Problem: Repeat exactly, and only, the lines below starting at the line that contains "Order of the" and ending at the line that contains "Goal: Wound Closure", inclusive of both.

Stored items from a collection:
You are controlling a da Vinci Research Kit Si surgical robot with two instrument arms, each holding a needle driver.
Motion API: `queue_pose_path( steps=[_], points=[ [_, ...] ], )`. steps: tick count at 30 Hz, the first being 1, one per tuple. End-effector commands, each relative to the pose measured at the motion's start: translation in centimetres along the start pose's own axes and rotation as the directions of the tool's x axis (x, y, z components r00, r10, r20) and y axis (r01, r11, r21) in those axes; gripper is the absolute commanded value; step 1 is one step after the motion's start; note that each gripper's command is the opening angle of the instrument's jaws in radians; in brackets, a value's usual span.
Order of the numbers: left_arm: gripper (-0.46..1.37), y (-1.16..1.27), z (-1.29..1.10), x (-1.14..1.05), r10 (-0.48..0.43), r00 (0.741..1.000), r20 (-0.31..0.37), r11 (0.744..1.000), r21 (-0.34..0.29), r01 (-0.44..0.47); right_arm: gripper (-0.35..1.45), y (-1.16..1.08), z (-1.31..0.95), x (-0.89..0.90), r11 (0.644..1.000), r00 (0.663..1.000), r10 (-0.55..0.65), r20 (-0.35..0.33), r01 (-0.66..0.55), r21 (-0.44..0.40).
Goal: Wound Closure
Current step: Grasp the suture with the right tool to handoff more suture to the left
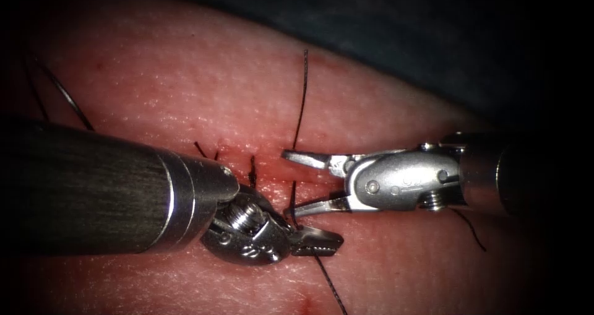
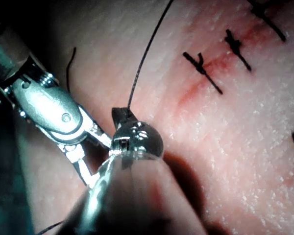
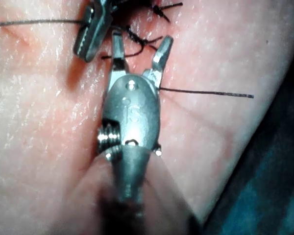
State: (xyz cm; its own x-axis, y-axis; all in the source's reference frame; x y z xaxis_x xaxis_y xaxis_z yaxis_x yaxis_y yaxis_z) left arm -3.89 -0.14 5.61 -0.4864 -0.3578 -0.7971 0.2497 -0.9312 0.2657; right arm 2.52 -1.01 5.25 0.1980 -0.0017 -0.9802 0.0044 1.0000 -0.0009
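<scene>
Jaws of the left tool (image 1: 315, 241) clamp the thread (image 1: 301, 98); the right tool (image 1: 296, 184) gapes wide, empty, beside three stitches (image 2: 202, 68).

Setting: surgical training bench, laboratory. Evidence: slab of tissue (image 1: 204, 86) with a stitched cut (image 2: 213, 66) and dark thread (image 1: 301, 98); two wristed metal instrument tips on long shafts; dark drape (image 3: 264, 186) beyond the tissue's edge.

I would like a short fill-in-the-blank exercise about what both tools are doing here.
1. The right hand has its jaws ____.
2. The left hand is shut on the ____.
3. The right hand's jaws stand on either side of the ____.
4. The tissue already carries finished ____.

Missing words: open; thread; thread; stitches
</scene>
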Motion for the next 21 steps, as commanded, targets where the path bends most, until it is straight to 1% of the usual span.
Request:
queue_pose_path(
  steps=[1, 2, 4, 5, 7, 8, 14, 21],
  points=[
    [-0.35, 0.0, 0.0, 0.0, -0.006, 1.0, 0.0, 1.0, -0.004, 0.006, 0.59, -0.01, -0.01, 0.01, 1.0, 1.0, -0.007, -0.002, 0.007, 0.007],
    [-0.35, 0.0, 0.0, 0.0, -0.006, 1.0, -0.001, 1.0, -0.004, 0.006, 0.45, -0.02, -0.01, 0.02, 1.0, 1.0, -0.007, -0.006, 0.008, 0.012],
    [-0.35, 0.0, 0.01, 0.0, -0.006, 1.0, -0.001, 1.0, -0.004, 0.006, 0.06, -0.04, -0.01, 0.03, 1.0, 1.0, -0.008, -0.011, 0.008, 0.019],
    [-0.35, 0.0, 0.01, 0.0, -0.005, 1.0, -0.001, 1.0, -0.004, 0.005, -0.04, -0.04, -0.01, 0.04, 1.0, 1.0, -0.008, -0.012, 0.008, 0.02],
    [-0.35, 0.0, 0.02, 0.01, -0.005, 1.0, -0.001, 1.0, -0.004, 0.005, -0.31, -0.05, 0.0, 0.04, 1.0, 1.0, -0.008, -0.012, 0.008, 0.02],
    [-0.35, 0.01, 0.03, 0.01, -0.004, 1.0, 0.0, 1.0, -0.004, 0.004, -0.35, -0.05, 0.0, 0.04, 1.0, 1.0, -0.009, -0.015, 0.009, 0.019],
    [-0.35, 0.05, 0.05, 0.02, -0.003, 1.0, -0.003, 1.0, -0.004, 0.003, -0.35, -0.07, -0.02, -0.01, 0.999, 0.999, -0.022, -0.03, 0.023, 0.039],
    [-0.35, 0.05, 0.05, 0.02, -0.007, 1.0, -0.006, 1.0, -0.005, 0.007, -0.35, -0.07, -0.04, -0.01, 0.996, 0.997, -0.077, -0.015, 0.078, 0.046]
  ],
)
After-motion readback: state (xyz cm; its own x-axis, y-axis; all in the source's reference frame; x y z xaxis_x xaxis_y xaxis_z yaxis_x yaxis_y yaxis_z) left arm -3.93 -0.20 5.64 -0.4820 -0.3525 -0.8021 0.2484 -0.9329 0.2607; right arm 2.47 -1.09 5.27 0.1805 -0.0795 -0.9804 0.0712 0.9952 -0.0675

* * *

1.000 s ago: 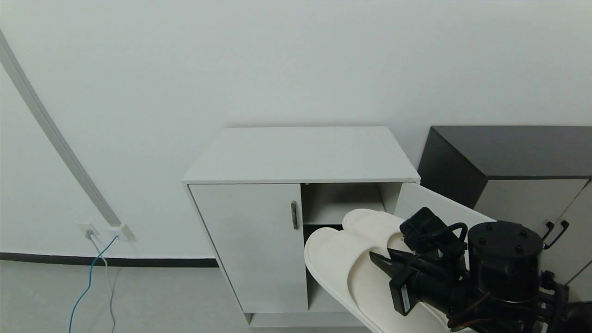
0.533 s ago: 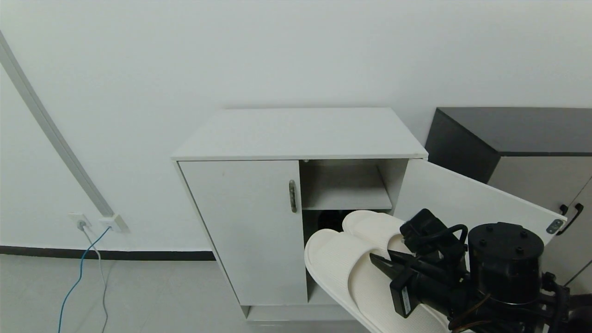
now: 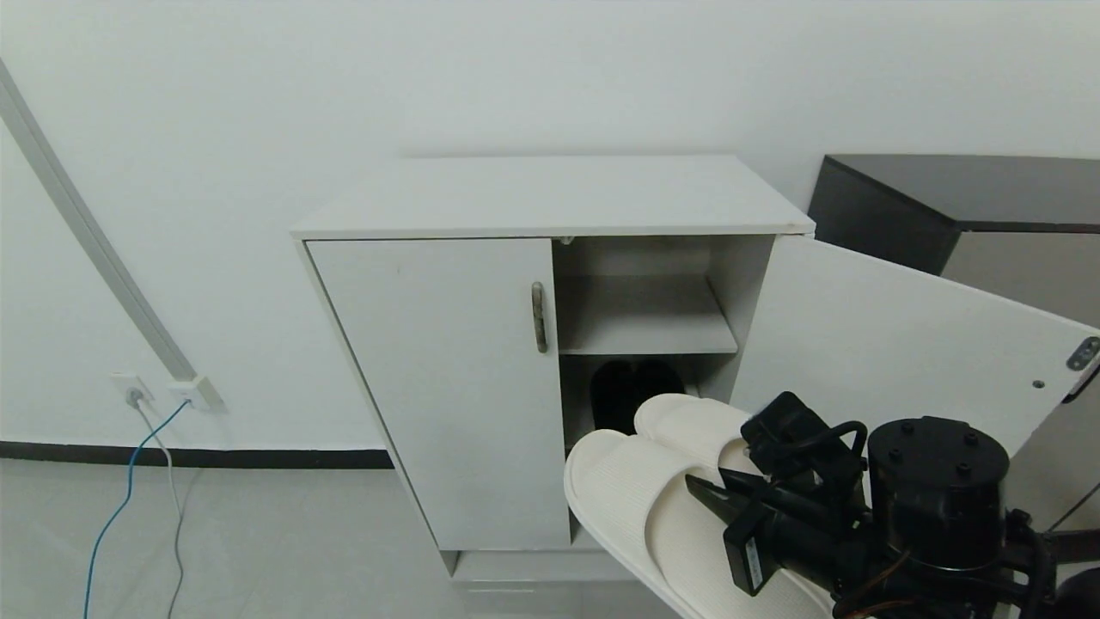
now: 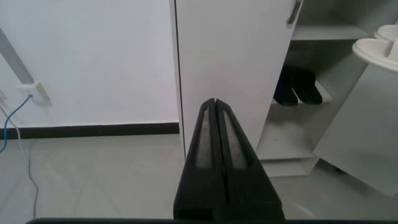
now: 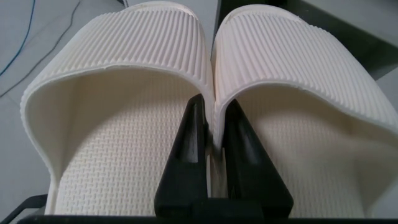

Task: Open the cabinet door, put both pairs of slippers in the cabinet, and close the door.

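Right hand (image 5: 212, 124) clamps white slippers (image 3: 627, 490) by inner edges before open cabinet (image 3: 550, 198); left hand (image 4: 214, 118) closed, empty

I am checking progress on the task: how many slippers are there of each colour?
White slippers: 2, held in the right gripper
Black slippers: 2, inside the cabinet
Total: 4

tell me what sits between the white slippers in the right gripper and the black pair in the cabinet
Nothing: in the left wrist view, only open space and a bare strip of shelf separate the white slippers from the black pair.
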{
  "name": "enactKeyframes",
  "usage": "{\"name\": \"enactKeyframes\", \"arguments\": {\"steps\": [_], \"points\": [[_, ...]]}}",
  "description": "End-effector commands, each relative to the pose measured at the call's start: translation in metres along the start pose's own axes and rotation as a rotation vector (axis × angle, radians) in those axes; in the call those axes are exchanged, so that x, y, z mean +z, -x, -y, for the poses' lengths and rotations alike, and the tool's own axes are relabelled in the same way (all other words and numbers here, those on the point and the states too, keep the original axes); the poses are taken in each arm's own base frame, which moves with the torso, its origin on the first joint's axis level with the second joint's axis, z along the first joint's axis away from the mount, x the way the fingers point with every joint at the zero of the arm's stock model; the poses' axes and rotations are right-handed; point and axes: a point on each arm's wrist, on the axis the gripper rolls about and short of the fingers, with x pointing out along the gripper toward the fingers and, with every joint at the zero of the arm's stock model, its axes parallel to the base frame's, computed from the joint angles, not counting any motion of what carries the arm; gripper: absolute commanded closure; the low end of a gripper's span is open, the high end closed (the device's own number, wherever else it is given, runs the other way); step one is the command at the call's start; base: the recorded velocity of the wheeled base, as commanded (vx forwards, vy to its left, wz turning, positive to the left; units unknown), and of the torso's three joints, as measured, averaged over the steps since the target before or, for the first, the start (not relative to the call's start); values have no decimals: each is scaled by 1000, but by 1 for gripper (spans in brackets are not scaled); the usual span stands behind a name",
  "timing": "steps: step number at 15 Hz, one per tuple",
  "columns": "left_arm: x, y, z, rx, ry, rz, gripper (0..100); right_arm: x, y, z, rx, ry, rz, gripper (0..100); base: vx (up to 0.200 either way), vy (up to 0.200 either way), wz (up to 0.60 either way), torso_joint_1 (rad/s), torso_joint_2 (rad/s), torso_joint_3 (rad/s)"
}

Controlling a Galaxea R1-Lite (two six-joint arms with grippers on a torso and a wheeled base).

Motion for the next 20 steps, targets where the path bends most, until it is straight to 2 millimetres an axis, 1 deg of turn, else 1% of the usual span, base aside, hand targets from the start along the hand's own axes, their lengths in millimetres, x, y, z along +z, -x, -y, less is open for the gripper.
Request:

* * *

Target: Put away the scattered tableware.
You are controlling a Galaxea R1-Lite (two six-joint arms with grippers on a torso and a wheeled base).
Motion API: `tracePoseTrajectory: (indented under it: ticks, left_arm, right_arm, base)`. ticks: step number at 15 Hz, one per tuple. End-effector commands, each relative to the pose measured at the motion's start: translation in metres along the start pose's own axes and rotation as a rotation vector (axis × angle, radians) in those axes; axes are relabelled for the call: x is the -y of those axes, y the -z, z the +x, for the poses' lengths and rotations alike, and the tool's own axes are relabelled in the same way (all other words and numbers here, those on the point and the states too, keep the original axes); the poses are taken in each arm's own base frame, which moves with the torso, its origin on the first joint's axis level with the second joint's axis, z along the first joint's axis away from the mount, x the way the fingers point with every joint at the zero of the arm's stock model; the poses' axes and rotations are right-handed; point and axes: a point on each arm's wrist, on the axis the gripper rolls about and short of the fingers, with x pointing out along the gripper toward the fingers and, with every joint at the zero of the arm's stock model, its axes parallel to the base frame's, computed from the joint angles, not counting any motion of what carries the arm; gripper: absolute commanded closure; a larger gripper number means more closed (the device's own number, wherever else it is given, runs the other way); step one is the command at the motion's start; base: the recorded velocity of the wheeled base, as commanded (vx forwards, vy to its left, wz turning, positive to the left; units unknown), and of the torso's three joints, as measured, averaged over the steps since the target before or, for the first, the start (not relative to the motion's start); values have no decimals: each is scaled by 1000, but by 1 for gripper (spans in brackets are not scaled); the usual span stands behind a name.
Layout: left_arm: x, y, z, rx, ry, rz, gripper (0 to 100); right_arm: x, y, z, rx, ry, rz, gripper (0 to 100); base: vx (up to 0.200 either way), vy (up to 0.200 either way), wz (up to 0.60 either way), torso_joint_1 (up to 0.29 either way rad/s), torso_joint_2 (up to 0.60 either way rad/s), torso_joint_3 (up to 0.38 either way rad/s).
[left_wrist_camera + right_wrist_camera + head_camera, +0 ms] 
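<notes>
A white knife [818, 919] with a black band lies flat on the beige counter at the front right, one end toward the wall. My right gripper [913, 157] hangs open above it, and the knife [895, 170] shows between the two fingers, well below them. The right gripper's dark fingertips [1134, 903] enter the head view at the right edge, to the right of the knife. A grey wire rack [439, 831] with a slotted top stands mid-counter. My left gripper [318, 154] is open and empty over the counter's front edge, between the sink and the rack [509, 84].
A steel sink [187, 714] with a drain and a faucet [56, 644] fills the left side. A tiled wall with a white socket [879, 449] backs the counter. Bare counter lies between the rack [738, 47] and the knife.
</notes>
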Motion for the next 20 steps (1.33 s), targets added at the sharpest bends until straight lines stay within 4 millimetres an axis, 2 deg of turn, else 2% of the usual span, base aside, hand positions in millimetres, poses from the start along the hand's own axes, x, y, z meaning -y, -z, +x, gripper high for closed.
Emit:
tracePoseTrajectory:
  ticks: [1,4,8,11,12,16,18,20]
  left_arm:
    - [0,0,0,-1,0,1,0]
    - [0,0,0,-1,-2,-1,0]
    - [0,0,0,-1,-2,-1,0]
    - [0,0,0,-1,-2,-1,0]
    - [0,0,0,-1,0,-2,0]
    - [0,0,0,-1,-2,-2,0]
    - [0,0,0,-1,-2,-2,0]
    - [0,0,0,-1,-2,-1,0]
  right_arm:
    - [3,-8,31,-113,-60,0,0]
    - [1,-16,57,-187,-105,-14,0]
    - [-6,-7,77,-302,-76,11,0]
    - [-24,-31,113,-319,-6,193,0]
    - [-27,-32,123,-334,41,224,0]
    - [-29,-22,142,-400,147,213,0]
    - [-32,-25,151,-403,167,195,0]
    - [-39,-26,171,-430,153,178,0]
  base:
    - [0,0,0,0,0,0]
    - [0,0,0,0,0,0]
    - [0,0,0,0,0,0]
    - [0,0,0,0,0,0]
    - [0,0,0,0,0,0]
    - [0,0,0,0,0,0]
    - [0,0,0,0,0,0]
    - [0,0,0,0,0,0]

Exercise answer:
Order of the numbers: left_arm: gripper (-0.46..1.37), y (-1.16..1.27), z (-1.29..1.10), x (-1.14..1.05), r10 (-0.48..0.43), r00 (0.741..1.000), r20 (-0.31..0.37), r11 (0.744..1.000), r21 (-0.34..0.29), r01 (-0.44..0.47); right_arm: gripper (-0.35..1.45), y (-1.16..1.08), z (-1.31..0.95), x (-0.89..0.90), r11 (0.644..1.000), r00 (0.663..1.000), r10 (-0.55..0.65), r20 (-0.35..0.33), r01 (-0.66..0.55), r21 (-0.44..0.40).
Goal: Wound Closure

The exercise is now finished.